16/01/18 07h01   Saúde Imprimir

Embora  a assessoria de comunicação do HRAM tenha dito em uma emissora de rádio da cidade de Estância que a culpa dos atrasos do salário do mês de dezembro e do 13º referente ao ano 2017 seja motivado pelo não repasse de verbas por parte do governo do estado, o secretário da saúde de Sergipe, Almeida Lima, afirmou recentemente que não deve nada ao HRAM e que a culpa pelos problemas na referida unidade de ensino se dá por má administração por parte dos interventores. As declarações foram dadas no dia 5 de janeiro, durante entrevista concedida ao radialista Thiago Heccias, na Rádio CBN.

 

Ao responder uma pergunta feita por um ouvinte do programa que não quis se identificar, o secretário destacou que não tinha conhecimento e nem deveria ter conhecimento do problema salarial que passa os servidores.
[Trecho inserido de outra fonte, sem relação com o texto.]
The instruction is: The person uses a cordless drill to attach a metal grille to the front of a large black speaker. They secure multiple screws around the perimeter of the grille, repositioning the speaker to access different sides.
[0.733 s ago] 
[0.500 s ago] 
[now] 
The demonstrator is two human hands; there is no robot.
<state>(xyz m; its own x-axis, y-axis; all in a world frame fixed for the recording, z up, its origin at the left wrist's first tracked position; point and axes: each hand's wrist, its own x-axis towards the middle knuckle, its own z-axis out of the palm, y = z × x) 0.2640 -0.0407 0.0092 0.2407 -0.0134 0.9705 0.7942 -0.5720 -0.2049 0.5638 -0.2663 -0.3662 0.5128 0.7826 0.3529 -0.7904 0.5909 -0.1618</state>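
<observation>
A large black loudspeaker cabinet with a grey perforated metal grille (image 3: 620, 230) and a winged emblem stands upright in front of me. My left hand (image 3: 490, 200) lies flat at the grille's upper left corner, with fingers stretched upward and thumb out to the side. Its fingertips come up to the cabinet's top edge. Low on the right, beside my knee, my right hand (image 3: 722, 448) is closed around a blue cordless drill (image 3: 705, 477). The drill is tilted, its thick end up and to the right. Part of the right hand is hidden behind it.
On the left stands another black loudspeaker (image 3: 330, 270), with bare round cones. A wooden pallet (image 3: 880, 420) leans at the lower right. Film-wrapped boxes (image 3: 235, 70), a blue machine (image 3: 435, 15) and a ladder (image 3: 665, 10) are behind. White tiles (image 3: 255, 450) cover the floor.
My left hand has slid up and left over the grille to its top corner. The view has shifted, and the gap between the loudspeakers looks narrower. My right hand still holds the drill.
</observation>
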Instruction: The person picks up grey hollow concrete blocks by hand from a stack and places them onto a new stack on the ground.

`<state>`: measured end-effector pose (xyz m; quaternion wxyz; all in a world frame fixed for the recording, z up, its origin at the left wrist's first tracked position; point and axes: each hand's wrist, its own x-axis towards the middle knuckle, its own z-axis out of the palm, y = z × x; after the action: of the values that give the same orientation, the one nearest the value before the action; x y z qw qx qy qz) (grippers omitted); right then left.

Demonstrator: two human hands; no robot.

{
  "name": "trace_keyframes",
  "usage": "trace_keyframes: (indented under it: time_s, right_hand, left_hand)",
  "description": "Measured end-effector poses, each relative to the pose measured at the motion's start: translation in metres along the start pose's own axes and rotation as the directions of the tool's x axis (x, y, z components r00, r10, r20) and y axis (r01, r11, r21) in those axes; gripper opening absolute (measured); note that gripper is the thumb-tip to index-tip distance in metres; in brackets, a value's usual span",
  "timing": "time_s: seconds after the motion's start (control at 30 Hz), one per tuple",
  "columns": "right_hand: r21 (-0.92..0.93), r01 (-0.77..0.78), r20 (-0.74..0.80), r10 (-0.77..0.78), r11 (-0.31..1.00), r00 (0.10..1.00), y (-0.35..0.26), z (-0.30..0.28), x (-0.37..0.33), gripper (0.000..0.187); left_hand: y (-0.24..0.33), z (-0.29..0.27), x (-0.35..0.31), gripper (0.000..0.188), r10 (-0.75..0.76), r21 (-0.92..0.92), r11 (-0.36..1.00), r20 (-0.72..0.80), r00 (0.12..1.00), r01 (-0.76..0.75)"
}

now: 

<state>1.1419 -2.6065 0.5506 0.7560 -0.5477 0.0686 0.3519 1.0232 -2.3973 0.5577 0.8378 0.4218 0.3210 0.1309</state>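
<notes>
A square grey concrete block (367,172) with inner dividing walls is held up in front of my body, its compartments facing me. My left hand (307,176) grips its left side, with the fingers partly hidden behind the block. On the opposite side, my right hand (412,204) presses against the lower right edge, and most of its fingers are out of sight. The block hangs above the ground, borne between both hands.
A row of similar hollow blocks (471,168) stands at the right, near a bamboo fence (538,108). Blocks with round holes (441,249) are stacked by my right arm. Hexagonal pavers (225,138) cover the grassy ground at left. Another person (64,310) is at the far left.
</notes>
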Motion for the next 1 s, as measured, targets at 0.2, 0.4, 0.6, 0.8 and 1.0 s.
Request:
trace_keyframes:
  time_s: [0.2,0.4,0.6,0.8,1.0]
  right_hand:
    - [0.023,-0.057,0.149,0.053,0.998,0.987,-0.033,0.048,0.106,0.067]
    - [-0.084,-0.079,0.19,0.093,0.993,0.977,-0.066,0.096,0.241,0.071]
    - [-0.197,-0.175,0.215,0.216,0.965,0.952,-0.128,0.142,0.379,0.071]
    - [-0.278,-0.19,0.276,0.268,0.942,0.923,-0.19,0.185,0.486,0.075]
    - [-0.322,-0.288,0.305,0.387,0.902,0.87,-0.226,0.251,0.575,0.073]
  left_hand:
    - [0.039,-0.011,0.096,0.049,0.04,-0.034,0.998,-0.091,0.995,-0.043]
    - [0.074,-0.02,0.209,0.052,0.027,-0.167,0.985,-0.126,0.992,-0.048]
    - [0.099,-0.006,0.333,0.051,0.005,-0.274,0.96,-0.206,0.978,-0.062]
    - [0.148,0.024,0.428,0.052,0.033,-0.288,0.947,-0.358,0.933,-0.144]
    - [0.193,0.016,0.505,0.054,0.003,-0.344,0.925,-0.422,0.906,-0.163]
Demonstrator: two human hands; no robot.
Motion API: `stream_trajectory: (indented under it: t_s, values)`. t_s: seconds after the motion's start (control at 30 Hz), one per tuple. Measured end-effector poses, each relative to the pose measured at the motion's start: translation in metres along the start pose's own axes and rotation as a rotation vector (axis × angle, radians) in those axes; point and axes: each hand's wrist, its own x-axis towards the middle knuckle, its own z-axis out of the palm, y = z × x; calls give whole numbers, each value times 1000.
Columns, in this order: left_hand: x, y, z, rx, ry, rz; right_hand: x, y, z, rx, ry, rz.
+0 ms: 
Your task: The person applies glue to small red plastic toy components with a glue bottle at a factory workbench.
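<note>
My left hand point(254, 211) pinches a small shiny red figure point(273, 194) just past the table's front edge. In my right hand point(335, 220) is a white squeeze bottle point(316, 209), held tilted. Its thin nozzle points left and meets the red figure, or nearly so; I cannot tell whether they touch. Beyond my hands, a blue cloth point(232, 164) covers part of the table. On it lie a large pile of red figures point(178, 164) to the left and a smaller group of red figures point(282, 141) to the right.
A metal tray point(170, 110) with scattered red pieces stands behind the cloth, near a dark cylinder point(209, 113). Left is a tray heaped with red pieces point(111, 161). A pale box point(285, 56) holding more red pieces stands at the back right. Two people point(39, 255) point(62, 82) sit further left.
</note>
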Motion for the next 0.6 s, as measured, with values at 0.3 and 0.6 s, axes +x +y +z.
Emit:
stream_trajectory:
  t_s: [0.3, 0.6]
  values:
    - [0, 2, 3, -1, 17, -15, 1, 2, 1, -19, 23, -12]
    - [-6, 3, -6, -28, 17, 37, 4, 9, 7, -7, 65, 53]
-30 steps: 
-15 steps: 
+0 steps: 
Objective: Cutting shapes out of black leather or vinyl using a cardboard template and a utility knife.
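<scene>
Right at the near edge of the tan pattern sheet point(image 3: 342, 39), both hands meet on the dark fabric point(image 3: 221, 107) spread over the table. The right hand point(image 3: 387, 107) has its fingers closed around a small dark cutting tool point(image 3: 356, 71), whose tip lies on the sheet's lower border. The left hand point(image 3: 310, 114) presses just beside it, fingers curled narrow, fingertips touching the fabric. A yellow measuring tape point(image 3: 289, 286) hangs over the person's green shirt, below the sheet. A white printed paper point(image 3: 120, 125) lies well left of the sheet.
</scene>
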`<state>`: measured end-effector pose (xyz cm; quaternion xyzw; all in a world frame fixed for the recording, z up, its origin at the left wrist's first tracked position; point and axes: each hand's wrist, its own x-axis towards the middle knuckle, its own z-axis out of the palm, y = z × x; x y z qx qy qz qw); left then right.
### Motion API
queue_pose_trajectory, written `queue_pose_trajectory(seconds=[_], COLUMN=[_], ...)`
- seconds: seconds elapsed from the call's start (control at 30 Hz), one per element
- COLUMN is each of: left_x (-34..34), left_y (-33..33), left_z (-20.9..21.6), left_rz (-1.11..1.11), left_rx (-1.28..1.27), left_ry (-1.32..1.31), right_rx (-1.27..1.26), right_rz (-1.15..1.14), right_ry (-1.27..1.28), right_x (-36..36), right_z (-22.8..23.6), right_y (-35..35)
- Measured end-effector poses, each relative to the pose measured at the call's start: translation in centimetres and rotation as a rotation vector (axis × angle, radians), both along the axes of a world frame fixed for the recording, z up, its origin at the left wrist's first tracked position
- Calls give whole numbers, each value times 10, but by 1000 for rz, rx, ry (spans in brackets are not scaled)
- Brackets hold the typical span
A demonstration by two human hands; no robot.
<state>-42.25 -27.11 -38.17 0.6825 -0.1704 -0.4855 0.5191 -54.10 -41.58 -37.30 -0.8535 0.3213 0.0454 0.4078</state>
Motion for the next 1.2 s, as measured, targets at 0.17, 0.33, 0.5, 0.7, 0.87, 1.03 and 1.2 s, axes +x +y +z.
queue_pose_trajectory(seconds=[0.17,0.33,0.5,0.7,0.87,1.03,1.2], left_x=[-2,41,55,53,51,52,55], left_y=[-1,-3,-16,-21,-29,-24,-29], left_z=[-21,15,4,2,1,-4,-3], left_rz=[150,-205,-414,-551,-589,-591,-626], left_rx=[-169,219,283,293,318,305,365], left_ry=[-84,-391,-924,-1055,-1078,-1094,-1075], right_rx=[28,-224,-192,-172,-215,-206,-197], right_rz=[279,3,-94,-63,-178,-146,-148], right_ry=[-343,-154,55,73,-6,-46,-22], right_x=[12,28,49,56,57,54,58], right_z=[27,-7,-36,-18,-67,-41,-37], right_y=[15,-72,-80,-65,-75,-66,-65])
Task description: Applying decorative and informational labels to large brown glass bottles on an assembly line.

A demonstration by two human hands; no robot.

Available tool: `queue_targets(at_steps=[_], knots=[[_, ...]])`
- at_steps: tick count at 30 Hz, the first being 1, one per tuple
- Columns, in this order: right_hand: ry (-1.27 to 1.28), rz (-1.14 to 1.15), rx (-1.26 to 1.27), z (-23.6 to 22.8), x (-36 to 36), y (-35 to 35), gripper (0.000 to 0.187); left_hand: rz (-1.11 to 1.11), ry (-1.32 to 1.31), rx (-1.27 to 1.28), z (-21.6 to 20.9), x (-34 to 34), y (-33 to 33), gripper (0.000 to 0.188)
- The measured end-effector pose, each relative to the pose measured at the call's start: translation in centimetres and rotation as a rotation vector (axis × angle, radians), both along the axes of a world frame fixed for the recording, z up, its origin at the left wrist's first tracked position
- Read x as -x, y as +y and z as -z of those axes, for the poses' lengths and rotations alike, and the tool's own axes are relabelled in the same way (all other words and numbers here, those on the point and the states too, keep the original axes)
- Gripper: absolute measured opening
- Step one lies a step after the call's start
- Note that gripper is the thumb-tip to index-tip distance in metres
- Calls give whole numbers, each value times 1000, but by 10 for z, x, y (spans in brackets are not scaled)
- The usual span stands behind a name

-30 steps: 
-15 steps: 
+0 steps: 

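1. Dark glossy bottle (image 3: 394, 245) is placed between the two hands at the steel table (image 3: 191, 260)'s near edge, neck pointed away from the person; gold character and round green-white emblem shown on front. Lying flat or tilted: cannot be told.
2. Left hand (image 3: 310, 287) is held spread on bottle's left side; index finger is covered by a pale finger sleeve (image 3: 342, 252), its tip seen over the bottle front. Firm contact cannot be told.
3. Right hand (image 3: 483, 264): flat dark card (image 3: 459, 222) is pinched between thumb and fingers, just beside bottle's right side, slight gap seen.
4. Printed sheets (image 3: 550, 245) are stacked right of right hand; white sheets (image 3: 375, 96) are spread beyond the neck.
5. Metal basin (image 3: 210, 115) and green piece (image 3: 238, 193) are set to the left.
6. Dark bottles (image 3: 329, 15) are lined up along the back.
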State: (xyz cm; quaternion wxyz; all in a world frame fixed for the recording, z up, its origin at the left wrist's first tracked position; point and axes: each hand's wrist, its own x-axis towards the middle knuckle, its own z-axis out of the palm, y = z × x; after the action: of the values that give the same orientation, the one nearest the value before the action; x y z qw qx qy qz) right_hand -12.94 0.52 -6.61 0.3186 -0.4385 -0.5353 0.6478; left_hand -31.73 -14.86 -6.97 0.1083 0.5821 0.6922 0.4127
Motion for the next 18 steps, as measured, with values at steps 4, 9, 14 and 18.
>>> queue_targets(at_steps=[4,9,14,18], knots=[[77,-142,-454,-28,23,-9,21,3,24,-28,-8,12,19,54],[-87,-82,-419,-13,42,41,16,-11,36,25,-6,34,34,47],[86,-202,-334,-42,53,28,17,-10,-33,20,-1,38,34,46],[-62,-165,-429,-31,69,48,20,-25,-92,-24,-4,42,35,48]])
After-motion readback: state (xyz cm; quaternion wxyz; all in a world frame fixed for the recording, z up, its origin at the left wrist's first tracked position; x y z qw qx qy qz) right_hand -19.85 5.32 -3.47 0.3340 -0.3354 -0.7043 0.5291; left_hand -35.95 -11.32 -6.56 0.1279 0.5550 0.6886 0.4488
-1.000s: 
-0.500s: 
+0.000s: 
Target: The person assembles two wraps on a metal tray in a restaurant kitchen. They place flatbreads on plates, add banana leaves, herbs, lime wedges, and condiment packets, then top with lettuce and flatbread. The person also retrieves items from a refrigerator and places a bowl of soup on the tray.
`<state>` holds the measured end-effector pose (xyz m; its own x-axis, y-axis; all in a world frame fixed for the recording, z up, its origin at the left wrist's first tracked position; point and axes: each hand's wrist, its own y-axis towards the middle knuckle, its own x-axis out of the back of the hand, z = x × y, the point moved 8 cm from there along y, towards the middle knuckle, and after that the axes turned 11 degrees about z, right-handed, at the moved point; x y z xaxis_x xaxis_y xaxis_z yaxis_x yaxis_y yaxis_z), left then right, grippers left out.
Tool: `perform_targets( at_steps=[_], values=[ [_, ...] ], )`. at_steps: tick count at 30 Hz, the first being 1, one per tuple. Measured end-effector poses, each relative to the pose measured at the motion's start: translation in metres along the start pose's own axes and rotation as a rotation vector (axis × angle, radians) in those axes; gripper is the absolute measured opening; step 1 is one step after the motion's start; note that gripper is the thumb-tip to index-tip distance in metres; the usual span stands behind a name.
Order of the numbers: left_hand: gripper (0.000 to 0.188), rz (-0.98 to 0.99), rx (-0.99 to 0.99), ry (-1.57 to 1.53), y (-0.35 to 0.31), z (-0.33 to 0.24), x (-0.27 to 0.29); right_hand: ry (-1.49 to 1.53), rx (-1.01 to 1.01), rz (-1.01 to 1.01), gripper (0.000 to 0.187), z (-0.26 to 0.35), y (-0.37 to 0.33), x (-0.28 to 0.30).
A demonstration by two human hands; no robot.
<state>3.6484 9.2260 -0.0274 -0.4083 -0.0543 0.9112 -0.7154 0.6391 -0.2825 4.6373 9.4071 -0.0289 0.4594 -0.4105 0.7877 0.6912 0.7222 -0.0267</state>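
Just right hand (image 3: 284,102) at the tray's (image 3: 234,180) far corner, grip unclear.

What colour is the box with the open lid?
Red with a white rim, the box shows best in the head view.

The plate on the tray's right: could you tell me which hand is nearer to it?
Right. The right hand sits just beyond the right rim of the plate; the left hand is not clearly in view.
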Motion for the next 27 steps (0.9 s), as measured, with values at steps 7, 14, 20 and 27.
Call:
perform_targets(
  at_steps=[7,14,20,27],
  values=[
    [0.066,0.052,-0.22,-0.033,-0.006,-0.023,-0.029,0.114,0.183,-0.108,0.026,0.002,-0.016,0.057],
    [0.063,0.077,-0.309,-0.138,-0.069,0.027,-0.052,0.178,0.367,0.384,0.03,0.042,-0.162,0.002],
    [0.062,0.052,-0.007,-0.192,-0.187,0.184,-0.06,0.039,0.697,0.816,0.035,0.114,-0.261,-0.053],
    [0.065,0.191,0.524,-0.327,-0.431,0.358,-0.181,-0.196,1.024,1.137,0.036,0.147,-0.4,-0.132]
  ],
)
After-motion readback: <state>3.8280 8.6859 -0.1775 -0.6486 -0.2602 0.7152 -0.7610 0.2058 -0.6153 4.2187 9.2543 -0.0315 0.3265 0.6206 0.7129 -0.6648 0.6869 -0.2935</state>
Segundo Almeida, o hospital é privado e o estado tem cumprido com as suas obrigações.

 

“O Amparo de Maria é um hospital privado, apenas temos  uma obrigação financeira com ele e que nós estamos em dia, inclusive o mês de dezembro”, declarou o secretário, isentando também a prefeitura de Estância da culpa pelo problema no hospital.

 

“Essa questão de Estância não diz respeito à administração municipal de Estância, se trata de um hospital privado que no momento está sendo mal gerenciado. Já comunicamos isso ao governador, há problemas gravíssimos lá, inclusive decorrentes de uma auditoria que nós realizamos. É um hospital que está sob a responsabilidade da justiça local, a responsabilidade não é do poder executivo municipal, nem do poder executivo estadual. O que nós não podemos é enterrar dinheiro lá e não termos os serviços prestados. Os serviços estão basicamente suspensos, como as cirurgias eletivas já há alguns meses, embora estejam recebendo os repasses do mesmo jeito, portanto, é uma questão para o governo do estado sair definitivamente deste hospital, porque ele é privado, e investir o que gasta em Estância com esse hospital no hospital Jessé que é o hospital estadual público, e não neste”, declarou.

 

Ao dirigir a palavra ao hospital, o secretário o adjetivou de “bomba” e criticou a prorrogação dada pela justiça no que tange ao período de intervenção que foi prorrogado. “Devemos entregar  esta bomba ao poder judiciário local, porque foi ele, o poder judiciário local quem criou um hospital que está sob intervenção há mais de 13 anos e que agora a intervenção foi ampliada por 25 anos”, completou o secretário, informando ao radialista Thiago Heccias que já solicitou uma ação  política do governo para que retire  o interventor que foi indicado pelo governo do estado.

 

“O governador esta verificando para nos autorizar exatamente a denunciar judicialmente esta tratativa, e inclusive deixar de indicar mais ninguém para o hospital ( existem dois interventores, um indicado pelo estado e outro pelo próprio poder judiciário). Não indicar mais ninguém, porque o hospital  não está sendo devidamente administrado”, disse o secretário.

 

 Sob o tema HRAM, Almeida finalizou sua participação na entrevista mandando um recado aos servidores do hospital. “Então eu quero dizer aos servidores que o problema de salário não é nosso não, nós não administramos o hospital regional Amparo de Maria em Estância não”, disse.